Transcribe only part of the material below: the lines from the one containing "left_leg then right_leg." through the one containing "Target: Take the", inclusive, exactly as written.
*** Opening Recorded information ***
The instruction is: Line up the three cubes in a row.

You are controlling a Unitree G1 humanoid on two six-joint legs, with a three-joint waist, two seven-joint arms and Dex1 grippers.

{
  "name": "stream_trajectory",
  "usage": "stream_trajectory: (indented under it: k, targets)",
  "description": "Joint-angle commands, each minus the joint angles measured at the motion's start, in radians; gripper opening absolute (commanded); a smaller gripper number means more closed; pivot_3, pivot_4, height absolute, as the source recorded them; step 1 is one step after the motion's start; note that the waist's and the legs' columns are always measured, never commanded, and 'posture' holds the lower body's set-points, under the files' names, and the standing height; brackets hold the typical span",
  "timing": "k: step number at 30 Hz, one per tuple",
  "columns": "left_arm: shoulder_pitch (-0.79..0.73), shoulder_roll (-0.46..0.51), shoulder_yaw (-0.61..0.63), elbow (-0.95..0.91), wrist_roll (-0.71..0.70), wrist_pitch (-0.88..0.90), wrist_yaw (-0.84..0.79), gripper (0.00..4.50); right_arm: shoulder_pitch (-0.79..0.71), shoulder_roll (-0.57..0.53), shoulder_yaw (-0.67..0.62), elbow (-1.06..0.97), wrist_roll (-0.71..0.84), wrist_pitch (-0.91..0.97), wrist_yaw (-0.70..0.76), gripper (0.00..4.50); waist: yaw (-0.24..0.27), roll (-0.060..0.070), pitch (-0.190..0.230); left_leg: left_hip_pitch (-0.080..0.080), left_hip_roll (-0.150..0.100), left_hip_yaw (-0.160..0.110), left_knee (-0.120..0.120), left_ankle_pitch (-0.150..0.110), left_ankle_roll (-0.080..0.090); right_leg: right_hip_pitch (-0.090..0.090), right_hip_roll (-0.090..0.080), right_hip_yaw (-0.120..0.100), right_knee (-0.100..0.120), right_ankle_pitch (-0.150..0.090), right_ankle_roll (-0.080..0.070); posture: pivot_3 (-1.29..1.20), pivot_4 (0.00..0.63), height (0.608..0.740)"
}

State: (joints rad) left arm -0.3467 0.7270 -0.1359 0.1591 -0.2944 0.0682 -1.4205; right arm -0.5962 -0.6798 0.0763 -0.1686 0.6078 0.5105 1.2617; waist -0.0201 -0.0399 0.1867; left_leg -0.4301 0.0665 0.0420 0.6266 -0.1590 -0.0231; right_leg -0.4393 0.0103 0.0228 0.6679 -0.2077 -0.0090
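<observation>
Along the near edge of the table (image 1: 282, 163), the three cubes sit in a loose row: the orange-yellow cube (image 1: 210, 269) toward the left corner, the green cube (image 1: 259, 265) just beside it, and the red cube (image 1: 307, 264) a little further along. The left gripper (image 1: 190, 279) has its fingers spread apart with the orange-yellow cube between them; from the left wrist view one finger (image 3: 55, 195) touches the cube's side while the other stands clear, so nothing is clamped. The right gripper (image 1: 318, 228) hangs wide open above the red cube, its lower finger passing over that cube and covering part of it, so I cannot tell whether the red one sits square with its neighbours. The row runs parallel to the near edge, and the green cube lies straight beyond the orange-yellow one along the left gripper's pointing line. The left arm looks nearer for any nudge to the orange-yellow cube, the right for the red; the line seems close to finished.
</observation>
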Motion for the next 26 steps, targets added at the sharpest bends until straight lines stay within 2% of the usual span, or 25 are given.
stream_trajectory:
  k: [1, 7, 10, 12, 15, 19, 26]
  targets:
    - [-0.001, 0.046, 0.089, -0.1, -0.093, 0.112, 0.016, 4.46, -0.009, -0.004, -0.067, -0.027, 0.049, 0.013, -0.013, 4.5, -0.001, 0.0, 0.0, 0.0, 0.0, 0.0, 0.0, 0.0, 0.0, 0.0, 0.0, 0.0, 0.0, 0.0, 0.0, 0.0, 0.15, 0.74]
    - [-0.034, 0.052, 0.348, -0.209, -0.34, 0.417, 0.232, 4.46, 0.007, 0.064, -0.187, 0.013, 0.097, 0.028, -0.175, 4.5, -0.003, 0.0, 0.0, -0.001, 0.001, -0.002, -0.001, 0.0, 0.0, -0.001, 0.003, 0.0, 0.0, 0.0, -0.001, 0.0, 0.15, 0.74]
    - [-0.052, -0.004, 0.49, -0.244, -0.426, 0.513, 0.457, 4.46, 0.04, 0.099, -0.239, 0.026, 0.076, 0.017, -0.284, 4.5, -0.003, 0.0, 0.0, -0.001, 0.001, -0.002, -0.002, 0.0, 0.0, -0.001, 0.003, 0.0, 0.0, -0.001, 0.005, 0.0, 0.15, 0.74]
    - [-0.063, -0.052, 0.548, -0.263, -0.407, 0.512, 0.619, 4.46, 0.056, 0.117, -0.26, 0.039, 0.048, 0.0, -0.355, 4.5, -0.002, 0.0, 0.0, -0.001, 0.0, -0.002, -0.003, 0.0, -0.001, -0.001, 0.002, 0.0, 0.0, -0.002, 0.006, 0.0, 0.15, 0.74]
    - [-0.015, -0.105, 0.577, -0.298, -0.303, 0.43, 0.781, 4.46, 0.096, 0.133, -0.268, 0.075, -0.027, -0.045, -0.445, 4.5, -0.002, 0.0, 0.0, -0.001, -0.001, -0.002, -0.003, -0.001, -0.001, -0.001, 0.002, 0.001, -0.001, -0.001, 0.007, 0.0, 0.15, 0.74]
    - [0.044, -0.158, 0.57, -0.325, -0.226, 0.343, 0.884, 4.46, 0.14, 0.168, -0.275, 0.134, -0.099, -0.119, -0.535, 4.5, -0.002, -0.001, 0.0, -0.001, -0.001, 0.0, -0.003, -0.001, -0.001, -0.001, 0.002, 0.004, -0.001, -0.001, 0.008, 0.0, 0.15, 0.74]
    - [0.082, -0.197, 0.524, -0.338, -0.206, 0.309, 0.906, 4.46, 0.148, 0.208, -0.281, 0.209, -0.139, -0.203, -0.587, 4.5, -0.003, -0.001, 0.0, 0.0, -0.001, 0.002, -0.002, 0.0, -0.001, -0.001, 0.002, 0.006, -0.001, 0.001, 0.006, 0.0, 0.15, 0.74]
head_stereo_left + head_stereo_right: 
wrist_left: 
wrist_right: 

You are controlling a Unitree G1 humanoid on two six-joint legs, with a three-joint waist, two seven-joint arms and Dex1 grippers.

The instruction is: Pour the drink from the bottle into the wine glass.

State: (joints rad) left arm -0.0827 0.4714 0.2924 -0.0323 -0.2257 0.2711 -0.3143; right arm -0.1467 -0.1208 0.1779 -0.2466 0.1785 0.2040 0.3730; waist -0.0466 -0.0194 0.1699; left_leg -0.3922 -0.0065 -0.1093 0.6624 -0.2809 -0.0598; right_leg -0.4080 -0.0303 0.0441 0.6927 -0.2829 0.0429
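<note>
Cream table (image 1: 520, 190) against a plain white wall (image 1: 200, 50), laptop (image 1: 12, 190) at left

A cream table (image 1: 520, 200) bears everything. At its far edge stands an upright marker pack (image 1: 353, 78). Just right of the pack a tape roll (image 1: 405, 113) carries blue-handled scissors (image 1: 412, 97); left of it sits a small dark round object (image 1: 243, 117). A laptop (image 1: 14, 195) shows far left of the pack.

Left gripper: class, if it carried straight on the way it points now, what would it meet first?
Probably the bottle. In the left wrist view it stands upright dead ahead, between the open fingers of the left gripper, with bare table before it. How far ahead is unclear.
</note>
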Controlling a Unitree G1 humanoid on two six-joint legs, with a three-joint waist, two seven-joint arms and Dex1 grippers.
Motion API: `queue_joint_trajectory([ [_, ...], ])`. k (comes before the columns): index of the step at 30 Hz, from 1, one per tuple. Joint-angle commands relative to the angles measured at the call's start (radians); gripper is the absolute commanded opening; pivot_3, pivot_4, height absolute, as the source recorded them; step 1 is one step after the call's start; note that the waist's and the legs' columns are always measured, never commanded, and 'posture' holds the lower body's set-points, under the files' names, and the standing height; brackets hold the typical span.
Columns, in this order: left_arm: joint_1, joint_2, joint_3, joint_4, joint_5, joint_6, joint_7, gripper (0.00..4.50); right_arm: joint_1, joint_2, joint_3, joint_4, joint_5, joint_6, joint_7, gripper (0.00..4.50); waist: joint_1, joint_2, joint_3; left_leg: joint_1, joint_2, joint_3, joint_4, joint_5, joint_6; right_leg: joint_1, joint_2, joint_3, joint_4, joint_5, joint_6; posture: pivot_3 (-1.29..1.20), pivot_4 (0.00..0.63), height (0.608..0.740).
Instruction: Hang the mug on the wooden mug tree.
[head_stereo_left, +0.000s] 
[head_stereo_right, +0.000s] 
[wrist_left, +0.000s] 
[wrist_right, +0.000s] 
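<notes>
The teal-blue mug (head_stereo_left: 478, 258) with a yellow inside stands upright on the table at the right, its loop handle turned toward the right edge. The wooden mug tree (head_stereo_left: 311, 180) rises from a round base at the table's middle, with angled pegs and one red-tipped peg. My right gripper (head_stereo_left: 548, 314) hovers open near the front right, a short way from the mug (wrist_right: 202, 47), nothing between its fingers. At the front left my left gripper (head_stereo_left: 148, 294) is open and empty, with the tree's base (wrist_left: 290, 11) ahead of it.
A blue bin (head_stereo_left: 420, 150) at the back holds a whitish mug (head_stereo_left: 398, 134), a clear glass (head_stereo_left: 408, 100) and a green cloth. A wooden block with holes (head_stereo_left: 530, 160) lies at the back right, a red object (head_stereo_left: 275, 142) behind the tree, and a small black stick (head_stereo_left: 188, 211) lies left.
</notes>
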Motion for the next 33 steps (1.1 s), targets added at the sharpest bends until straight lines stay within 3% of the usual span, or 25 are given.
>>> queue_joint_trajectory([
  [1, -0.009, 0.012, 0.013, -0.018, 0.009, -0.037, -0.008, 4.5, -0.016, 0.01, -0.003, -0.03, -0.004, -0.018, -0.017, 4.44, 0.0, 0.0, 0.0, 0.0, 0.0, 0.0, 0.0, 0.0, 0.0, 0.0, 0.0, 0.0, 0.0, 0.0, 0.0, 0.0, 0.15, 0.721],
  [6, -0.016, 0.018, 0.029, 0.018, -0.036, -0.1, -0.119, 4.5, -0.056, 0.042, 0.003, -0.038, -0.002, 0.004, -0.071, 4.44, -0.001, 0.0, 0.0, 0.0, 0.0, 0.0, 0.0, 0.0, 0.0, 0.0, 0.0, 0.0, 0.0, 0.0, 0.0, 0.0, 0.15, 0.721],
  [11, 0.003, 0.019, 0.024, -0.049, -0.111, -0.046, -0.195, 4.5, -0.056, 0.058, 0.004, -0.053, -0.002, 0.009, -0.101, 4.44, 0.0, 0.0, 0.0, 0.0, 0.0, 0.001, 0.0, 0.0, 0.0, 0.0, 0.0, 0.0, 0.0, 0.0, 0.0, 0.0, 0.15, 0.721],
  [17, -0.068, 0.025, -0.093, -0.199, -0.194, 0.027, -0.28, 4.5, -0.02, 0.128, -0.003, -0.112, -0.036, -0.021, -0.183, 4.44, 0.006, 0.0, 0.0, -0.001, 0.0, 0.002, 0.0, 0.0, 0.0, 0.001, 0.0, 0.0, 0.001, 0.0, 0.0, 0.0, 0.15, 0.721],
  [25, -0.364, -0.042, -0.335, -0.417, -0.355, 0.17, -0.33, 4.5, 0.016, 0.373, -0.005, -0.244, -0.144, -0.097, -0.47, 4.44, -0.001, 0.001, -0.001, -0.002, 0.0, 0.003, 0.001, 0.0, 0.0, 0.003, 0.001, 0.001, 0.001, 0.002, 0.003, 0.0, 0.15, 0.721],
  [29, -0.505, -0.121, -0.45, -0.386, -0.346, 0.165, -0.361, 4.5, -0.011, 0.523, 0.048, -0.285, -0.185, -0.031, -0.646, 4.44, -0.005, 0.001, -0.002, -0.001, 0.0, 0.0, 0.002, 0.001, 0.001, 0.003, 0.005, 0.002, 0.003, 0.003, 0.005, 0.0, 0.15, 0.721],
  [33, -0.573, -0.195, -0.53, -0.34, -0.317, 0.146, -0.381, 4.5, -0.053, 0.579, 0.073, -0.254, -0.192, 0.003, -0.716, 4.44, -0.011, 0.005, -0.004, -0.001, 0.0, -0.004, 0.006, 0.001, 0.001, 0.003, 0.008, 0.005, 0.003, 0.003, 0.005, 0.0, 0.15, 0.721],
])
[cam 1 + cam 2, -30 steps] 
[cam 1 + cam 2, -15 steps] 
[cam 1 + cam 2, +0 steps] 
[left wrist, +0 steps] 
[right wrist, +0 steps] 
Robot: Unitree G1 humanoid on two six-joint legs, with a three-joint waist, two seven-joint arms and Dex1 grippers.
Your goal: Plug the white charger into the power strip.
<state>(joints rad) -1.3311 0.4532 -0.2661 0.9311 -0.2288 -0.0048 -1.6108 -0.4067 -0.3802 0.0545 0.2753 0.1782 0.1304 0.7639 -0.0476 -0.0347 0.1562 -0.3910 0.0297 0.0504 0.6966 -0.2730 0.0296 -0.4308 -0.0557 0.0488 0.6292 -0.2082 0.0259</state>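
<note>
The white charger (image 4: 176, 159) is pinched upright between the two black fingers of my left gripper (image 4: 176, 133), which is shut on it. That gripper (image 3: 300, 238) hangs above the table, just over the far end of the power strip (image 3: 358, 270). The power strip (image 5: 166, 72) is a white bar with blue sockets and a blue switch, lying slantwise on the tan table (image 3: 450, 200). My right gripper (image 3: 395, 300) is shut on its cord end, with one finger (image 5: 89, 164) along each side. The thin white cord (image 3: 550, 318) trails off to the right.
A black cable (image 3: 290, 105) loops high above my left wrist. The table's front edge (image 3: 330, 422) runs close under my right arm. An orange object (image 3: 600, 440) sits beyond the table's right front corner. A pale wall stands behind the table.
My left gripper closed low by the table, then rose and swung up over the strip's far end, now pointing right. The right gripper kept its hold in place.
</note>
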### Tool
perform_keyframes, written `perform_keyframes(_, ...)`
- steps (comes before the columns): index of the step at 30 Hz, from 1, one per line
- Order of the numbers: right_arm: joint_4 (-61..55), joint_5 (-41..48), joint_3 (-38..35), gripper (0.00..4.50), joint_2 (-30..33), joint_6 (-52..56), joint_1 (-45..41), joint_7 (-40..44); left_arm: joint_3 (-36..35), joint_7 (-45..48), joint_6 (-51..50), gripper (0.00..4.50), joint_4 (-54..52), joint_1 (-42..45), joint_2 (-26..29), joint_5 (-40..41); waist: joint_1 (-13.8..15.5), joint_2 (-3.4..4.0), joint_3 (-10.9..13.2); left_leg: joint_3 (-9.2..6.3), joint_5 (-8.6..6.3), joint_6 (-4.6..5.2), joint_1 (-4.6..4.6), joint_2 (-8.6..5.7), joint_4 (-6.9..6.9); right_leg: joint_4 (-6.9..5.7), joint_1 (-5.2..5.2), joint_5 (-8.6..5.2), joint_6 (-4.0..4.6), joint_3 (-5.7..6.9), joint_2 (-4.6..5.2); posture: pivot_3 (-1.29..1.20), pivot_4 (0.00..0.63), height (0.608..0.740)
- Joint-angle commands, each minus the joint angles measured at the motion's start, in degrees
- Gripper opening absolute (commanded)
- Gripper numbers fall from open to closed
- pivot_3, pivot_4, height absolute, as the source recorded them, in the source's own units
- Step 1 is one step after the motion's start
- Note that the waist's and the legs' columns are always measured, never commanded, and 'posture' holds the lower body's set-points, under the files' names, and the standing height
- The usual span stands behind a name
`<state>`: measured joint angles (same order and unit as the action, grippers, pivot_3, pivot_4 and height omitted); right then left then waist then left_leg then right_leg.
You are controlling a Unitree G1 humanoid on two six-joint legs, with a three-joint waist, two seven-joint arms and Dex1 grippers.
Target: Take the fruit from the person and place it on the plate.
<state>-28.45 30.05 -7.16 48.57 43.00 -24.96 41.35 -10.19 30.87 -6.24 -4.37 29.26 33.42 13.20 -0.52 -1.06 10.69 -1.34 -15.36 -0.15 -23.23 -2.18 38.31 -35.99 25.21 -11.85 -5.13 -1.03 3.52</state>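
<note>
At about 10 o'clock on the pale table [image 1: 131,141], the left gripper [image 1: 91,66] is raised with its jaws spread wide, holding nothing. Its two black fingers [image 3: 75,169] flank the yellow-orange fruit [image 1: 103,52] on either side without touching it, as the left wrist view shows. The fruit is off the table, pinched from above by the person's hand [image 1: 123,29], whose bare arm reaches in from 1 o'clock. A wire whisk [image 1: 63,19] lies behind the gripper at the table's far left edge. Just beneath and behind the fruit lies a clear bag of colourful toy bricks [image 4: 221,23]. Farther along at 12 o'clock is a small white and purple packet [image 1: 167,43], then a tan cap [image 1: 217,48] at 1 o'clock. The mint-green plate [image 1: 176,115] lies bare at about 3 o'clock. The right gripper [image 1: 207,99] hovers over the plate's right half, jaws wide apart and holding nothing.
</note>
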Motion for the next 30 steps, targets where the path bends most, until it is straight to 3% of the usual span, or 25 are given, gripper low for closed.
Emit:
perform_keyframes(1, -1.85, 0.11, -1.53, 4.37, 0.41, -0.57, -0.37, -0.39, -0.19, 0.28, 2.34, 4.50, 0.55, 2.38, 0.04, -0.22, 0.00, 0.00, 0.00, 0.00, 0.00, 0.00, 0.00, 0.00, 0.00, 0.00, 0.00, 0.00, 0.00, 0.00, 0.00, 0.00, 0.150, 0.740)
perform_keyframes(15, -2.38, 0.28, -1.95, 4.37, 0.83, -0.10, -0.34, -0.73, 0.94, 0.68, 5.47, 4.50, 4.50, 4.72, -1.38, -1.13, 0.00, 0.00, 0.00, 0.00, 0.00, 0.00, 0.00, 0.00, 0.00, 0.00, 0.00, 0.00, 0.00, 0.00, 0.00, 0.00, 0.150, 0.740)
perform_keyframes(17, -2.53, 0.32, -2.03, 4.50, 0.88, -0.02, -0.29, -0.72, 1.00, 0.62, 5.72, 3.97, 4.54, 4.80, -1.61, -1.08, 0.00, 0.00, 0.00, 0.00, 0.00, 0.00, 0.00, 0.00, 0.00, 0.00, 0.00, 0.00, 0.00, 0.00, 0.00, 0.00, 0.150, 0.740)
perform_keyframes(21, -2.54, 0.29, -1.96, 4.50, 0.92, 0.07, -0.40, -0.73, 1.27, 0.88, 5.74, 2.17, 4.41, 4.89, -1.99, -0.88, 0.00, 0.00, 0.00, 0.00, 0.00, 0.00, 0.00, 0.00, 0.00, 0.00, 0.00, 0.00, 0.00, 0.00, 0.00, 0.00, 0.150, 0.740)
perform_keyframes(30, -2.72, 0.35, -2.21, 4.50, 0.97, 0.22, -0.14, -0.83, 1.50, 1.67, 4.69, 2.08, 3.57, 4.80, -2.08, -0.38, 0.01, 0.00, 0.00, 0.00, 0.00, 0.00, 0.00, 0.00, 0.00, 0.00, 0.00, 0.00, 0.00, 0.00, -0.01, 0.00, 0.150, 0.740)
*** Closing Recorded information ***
§ Written solution
`<state>`: measured joint angles (same order and unit as the action, grippers, pivot_3, pivot_4 and height omitted); right then left then waist then left_leg then right_leg.
You are controlling a Unitree G1 humanoid on two six-joint legs, with a three-joint waist, two seven-joint arms and Dex1 grippers.
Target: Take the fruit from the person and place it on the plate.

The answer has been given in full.